The last couple of days I've interviewed five
candidates. We're trying to get
a couple more developers in the next two weeks, before a hiring freeze
(every
time the company stock hits a new low there's a hiring freeze :-). I
don't
know why people keep saying there are enough programmers out there,
none of
the five made me want to hire them on the spot.

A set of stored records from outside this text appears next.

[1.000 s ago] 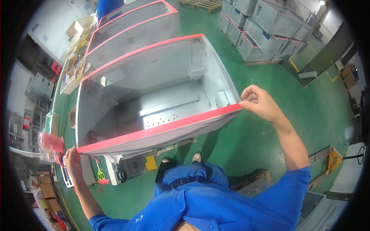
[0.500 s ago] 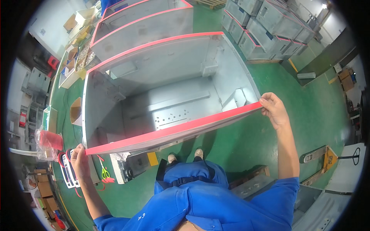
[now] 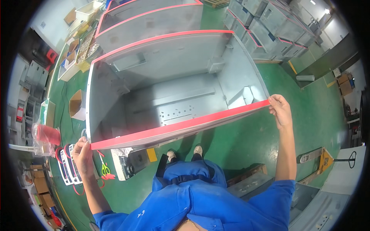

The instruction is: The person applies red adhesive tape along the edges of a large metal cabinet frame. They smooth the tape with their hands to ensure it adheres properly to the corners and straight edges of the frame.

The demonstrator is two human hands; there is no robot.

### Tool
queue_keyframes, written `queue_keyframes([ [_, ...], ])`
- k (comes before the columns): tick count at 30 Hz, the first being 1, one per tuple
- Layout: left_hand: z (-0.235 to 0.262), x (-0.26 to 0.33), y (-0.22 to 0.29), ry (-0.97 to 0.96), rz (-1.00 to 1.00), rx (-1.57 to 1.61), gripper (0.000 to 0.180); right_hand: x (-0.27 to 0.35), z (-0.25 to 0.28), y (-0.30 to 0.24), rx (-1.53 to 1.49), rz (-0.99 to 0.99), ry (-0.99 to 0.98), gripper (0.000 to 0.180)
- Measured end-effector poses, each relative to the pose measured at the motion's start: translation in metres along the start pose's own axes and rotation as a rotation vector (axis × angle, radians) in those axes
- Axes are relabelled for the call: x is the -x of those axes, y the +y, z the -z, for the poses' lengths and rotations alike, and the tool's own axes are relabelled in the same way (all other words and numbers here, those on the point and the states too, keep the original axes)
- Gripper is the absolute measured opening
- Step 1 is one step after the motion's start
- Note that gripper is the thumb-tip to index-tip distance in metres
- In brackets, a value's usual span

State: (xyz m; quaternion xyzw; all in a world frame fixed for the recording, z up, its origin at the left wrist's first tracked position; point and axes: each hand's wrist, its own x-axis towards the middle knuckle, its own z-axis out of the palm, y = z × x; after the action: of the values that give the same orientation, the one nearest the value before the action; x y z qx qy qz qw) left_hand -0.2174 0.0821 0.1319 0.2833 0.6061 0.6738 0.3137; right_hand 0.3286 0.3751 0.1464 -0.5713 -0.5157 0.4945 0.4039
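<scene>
A large open grey metal box (image 3: 181, 86) stands in front of me, its inside facing up. Along its near rim lies a red tape strip (image 3: 185, 125), stretched from corner to corner. My left hand (image 3: 81, 154) is closed on the strip's left end at the near left corner. At the near right corner my right hand (image 3: 281, 109) pinches the other end between thumb and fingers. Another red strip (image 3: 165, 37) runs along the box's far rim. Whether the near strip is pressed fully onto the rim, I cannot tell.
More red-edged metal boxes (image 3: 154, 27) stand behind, and others are stacked (image 3: 269, 29) at the far right. Green-handled scissors (image 3: 105, 169) and red-and-white racks (image 3: 69, 165) lie at left. A yellow pallet jack (image 3: 325, 161) is at right; bins (image 3: 86, 54) line the left.
The view has turned slightly, so the boxes appear further right. Both hands stay on the strip's ends at the near corners; the left hand appears a little higher.
</scene>
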Motion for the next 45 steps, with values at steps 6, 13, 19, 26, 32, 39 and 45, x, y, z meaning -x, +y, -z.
queue_keyframes([
  [6, -0.014, -0.001, 0.006, -0.053, -0.002, 0.036, 0.009, 0.029, -0.036, -0.006, 0.425, 0.538, 0.33, 0.024],
  [13, -0.022, 0.003, 0.013, 0.005, 0.009, 0.015, 0.011, 0.066, -0.085, -0.005, 0.807, 1.083, 0.026, 0.042],
  [19, -0.022, 0.003, 0.011, 0.049, 0.021, 0.019, 0.013, 0.073, -0.098, 0.008, 0.855, 1.162, 0.034, 0.048],
  [26, -0.022, 0.003, 0.012, 0.057, 0.036, 0.005, 0.013, 0.073, -0.101, 0.015, 0.935, 1.16, 0.024, 0.048],
  [32, -0.025, 0.005, 0.016, 0.078, 0.04, -0.012, 0.013, 0.07, -0.102, 0.017, 0.923, 1.195, 0.038, 0.047],
  [39, -0.033, 0.005, 0.022, 0.09, -0.042, -0.031, 0.012, 0.07, -0.103, 0.019, 0.909, 1.203, 0.04, 0.048],
  [45, -0.024, 0.003, 0.013, 0.076, 0.001, -0.082, 0.012, 0.069, -0.103, 0.021, 0.922, 1.211, 0.055, 0.049],
])
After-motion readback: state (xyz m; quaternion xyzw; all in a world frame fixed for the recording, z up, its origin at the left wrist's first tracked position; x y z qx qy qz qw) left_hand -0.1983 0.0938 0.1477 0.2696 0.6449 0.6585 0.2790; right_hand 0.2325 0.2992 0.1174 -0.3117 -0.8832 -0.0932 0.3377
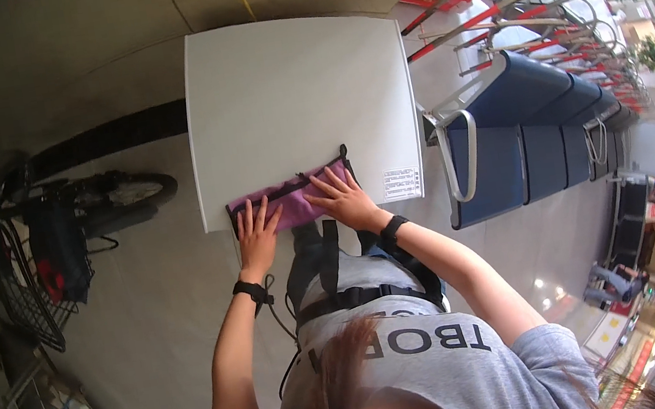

Two of them were more or less just out of school. (And we're looking
for all
types of skill levels, so that's ok). One had a degree in Actuarial
Science
and Statistic, what the heck is that? It's some sort of math degree.
And what
about the post-graduate diploma (notice it's not an MS)? It's some sort
of
technical school degree. Sorry, we can't use someone who has *no* CS
fundamentals. The other youngster at least had a CS MS from San Jose
State,
not a bad school for a CSU. But she only has a BS in Civil Engineering.
Still,
it's a sign of the desperate times that we're going to offer her a
position.
(Strangely, out of six candidates I'm interviewing this week, 4 are
women and
all are Oriental or Indian).
There was also another woman with a CIS BS from UCSC. Eh, CIS is not a
real
CS major. MS in CS from USC though so at least that's real. But her
last two
jobs were each less than 6 months each and, although she has done quite
a bit
of what I would call the grunge part of being a tech lead, she hasn't
done
anything really advanced. And she's asking for more money than half of
our
developers make. When I talked to her she just didn't seem in it for
the
excitement. Frankly, she looked like someone who wanted a nice job she
could
die in.
There was also a guy with a CS MS from CSU Long Beach -- quality school
there :-). At least he's willing to work hard and learn on the job. At
this
point I fully agree that a BS from Berkeley (or Stanford or MIT or
maybe one
or two other schools) is as good as an MS from any other school, at
least in
giving me an indication of how talented a person is. At least this guy
works
cheap.
|
The last woman has a fair amount of experience, although
mostly doing contract
work with a consulting company. MS from IIT in Bombay, India, which I
think
is supposed to be one of their better schools. (Sure, India has a lot
of good
programmers for a third world country, but they only have two or three
top
quality technical schools so it's easy to just filter out all the
also-rans).
I wasn't extremely impressed with her but once again we have few
choices so
we're going to hire her.
The last guy is from China, not a bad thing in itself though harder for
me to
judge his education. This guy was a lecturer in China for five years,
worked
in a couple of Japanese firms for three years, and has worked for a
couple of
dot-coms the last couple of years. Maybe he'll really impress me, I
really
hope so. Way too many people think that listing all their freaking
skills on
their resume is a good idea.
Maybe I've changed. But nowadays all I want to see are education and
what
skills you learned in each job. Not your accomplishments because it's
just so
much noise -- either it's something esoteric and not applicable to our
line of
work or it's so general that it applies to every job (*nobody* has
telephony
skills, sigh). I want to see how many projects you've led, how much
responsi-
bility you've been given, what you took the time to learn on your own.
Really
what I'm looking for is someone with drive. People with a good
foundation of
the kind of stuff that you can't teach once you graduate from school so
you
better learn it at school. Everything else you can learn, that's why
you need
drive and energy and enthusiasm.
Man, I've gotten demanding. No way I would have hired me three years
ago.
Well, maybe if I just forgot about my four years at WCBS and considered
myself
like any new graduate, which is what Dave did when he interviewed me.
Goddess,
if someone walked in with a BS in EECS from Berkeley, I'd hire them
right now,
not that I have hiring power. Or a CSE major, some kind of computer
science,
tempered by engineering discipline. All these people I've been
interviewing
are just fine for most computer companies, but not for the higher end
companies that need people with skill who can think. Real developers.
I'm
sorry to say that there just aren't that many good CS people out there.